#### Problem to work on:
Go to the line holding "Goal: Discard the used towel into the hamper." in the entries below and write out exactly every line down to and including the line holding "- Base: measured".

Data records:
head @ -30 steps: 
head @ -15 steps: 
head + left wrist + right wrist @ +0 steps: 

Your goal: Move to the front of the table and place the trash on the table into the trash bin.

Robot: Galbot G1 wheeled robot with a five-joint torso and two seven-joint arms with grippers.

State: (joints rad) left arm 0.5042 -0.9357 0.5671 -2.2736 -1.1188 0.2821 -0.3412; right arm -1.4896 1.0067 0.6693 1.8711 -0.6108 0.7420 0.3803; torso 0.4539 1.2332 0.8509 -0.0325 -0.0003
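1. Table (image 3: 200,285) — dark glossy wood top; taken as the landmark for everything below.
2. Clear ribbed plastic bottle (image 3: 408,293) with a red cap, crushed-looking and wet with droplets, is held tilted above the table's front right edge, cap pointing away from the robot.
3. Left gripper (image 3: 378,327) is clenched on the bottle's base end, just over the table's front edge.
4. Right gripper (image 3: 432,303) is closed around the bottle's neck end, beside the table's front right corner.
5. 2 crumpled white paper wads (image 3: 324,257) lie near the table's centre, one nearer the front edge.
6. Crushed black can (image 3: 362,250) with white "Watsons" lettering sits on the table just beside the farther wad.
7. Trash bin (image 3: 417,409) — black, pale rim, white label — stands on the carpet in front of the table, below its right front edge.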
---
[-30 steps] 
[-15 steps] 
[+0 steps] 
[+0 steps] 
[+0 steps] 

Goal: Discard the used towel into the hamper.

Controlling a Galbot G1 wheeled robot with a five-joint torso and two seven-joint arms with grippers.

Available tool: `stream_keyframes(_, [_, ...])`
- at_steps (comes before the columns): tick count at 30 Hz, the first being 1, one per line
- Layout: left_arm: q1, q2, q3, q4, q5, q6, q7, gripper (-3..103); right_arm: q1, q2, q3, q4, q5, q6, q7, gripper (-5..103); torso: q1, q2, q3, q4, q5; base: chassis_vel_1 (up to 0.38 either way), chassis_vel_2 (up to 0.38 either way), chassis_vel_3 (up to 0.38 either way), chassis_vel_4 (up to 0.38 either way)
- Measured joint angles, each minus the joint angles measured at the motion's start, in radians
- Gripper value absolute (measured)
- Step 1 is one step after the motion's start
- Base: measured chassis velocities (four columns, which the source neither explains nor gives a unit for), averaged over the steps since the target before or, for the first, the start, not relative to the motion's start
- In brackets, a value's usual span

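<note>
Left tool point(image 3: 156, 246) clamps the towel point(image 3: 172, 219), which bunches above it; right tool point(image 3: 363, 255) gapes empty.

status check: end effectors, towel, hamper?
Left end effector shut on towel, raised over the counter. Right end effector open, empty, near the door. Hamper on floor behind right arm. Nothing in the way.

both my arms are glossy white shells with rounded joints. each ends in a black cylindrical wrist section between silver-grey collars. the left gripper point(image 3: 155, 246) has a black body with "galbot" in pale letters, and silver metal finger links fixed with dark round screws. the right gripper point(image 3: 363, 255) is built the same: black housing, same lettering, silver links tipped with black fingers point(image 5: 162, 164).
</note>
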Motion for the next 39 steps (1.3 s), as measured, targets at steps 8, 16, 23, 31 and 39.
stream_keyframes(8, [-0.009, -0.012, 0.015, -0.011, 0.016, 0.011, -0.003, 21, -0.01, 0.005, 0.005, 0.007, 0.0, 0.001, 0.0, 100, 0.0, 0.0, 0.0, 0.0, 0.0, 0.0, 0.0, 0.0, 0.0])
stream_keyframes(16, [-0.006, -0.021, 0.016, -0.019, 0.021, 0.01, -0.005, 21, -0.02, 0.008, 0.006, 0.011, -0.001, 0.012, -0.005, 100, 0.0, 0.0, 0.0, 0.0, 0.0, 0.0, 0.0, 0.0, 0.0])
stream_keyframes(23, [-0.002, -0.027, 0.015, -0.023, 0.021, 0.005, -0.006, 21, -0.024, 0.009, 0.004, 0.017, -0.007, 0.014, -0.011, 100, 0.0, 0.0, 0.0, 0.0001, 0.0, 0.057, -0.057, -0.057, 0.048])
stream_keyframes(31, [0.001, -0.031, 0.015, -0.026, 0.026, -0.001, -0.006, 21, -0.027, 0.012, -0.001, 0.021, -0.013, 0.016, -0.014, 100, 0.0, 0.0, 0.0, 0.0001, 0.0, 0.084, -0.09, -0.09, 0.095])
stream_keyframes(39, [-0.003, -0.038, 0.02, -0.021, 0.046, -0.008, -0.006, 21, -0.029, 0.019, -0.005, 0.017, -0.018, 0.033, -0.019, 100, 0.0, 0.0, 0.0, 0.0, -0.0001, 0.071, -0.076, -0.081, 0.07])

#### Task response:
Goal: Discard the used towel into the hamper.

Controlling a Galbot G1 wheeled robot with a five-joint torso and two seven-joint arms with grippers.

Available tool: `stream_keyframes(_, [_, ...])`
- at_steps (comes before the columns): tick count at 30 Hz, the first being 1, one per line
- Layout: left_arm: q1, q2, q3, q4, q5, q6, q7, gripper (-3..103); right_arm: q1, q2, q3, q4, q5, q6, q7, gripper (-5..103); torso: q1, q2, q3, q4, q5; base: chassis_vel_1 (up to 0.38 either way), chassis_vel_2 (up to 0.38 either way), chassis_vel_3 (up to 0.38 either way), chassis_vel_4 (up to 0.38 either way)
- Measured joint angles, each minus the joint angles measured at the motion's start, in radians
- Gripper value absolute (measured)
- Step 1 is one step after the motion's start
- Base: measured chassis velocities (four columns, which the source neither explains nor gives a unit for), averaged over the steps since the target before or, for the first, the start, not relative to the motion's start

The answer has been fully written out.